Technical aspects related to automatic calculations with ABINIT¶

M. Giantomassi and the AbiPy group¶

9th international ABINIT developer workshop
20-22nd May 2019 - Louvain-la-Neuve, Belgium

Overview:¶

• Approach used to connect AbiPy with Abinit
• Advantages and drawbacks of Yaml and netcdf
• Technical problems related to automatic calculations and possible solutions

What do we need to automate calculations?¶

• Tools to parse and analyze output results
• Programatic interface to generate input files
• High-level logic for:
• Managing complicated workflows
• Exposing task parallelism (independent steps can be executed in parallel)
• Handling runtime errors and restarting calculations
• Saving final results in machine-readable format (e.g. databases)

Workflow infrastructure¶

Two different approaches:

AbiPy workflows (flowtk):¶

• Lightweight implementation (pymatgen + AbiPy)
• No database required. Object persistence provided by pickle
• Ideal tool for prototyping, testing, debugging.

AbiFlows workflows:¶

• Based on fireworks
• Requires MongoDb database
• Designed and optimized for high-throughput applications (Guido's talk)

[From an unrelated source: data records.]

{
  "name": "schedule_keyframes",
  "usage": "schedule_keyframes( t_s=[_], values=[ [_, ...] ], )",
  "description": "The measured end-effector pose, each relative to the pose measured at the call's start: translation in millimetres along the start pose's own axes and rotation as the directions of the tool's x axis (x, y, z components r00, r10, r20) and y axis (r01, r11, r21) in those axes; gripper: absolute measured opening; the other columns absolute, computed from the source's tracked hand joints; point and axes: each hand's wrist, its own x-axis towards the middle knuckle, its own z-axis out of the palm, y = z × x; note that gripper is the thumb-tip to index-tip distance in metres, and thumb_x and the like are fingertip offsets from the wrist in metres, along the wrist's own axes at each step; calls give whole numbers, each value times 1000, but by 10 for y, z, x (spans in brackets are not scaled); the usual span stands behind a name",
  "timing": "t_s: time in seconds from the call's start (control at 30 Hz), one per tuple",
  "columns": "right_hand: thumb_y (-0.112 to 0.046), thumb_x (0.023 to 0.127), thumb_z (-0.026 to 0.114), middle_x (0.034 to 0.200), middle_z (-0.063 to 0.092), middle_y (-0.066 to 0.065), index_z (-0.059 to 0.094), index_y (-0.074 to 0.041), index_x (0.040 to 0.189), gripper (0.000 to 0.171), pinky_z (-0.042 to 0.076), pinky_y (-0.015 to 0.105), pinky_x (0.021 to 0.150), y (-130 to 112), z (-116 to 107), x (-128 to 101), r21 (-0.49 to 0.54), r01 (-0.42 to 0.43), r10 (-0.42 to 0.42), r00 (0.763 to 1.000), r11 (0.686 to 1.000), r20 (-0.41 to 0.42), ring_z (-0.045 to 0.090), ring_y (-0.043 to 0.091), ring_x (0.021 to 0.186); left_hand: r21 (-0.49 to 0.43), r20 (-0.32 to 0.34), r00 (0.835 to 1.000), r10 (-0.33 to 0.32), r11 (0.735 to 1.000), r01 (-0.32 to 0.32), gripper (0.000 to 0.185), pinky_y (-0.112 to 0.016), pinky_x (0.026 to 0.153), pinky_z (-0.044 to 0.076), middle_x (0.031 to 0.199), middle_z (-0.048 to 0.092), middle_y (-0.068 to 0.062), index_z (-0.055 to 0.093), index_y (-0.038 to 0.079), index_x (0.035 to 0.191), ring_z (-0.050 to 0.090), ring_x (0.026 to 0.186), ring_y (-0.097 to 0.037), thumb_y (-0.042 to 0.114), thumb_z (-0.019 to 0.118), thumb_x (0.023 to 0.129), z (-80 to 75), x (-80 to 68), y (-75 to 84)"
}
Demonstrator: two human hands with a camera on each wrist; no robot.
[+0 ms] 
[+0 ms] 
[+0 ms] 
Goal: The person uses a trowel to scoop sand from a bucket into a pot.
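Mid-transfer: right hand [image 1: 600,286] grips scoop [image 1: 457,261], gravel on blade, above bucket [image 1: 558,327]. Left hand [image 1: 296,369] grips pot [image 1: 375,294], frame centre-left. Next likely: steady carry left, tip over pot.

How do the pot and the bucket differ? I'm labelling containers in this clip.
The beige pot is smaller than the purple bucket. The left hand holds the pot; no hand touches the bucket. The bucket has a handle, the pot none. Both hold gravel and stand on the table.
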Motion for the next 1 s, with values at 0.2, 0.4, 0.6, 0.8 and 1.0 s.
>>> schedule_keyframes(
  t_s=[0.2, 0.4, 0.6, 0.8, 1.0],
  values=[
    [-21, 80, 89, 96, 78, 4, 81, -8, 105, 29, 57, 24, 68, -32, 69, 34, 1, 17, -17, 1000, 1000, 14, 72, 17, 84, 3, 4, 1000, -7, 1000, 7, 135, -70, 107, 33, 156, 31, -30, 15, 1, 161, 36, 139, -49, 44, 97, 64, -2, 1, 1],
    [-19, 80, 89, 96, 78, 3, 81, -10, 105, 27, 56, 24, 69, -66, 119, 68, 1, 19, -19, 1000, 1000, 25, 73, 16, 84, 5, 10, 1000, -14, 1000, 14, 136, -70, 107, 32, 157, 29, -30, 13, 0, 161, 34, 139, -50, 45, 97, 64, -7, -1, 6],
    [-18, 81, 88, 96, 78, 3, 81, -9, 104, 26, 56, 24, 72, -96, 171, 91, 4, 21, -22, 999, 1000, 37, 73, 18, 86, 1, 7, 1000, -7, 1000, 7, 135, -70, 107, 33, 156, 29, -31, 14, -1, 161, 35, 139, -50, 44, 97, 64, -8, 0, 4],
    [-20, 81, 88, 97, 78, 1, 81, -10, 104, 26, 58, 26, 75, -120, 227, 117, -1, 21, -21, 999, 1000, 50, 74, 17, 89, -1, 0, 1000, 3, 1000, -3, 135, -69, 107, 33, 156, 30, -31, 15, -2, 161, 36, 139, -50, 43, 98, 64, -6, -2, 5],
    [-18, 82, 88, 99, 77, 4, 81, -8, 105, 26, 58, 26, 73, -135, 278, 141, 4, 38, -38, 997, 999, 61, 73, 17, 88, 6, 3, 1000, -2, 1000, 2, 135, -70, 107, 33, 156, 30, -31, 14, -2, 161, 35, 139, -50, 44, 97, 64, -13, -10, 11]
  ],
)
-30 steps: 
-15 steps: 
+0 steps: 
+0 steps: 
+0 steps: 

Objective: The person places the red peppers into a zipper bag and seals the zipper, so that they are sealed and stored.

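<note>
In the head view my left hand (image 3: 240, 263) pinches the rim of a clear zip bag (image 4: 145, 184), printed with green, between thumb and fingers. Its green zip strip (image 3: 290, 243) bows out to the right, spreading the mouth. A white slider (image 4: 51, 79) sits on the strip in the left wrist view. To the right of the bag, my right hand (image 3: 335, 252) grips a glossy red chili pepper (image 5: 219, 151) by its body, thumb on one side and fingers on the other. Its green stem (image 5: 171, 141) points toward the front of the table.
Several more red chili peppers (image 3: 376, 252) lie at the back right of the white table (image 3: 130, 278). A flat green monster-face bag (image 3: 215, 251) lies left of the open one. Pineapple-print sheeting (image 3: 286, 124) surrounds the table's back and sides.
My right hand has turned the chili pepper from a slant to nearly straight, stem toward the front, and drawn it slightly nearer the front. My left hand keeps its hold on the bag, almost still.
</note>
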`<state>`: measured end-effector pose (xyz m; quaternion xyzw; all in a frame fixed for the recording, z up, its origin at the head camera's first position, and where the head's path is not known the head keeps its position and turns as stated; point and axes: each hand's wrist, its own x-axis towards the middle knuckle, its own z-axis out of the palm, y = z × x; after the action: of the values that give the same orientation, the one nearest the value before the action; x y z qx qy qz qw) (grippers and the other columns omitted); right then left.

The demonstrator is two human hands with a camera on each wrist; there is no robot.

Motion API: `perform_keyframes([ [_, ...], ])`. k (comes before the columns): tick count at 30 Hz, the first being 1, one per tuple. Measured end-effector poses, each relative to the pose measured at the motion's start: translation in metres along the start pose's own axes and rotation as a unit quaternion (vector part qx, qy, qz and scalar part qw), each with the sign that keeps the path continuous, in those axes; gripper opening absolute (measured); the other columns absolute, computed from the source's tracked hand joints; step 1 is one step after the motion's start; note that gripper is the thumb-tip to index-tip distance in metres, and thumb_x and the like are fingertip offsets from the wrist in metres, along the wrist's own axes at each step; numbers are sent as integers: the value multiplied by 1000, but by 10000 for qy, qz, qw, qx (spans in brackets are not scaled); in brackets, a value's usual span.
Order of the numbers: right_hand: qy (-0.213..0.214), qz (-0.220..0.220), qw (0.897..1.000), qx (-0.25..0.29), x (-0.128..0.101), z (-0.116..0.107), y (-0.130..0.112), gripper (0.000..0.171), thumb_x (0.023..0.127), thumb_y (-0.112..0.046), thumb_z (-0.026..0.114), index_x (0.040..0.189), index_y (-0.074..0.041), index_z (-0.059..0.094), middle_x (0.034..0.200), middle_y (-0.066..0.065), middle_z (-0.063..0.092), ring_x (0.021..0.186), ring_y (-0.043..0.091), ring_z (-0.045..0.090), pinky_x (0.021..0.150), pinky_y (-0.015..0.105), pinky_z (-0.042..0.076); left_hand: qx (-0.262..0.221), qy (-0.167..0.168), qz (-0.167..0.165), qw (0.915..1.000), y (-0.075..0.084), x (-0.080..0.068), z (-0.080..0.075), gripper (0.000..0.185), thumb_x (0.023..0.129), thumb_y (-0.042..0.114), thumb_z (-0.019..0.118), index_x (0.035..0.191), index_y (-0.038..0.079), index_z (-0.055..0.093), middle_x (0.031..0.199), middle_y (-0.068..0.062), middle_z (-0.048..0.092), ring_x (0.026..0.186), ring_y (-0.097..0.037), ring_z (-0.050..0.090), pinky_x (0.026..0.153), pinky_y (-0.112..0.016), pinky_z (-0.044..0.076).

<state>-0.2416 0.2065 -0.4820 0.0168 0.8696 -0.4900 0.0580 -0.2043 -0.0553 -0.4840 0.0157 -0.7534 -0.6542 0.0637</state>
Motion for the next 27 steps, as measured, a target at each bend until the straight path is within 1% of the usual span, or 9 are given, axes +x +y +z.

Both approaches share the same codebase (AbinitInput, factory functions, AbiPy objects, TaskManager...).

Number and type of calculations are important ➝ choose according to your needs.

Main features of workflows¶

• Factory functions for typical calculations (DFPT, GW, BSE, EPH, ...)
• Support for different resource managers (Slurm, PBS, Torque, SGE, LoadLever, shell)
• autoparal: the number of MPI processes is optimized at runtime
• Iterative algorithms are automatically restarted by the framework
• Error handlers for common runtime failures

AbinitInput object¶

Programmatic interface to generate input files:

• Dict-like object storing ABINIT variables
• Methods to set multiple variables (e.g. k-path from structure)
• Factory functions to generate input files with minimal effort

Can invoke ABINIT to get important parameters such as:

• list of k-points in the IBZ
• list of irreducible perturbations for DFPT
• list of possible configurations for MPI jobs (npkpt, npfft, npband …)

To build an input, we need a structure and a list of pseudos:¶

In [15]:
inp = abilab.AbinitInput(structure="si.cif", pseudos="si.psp8")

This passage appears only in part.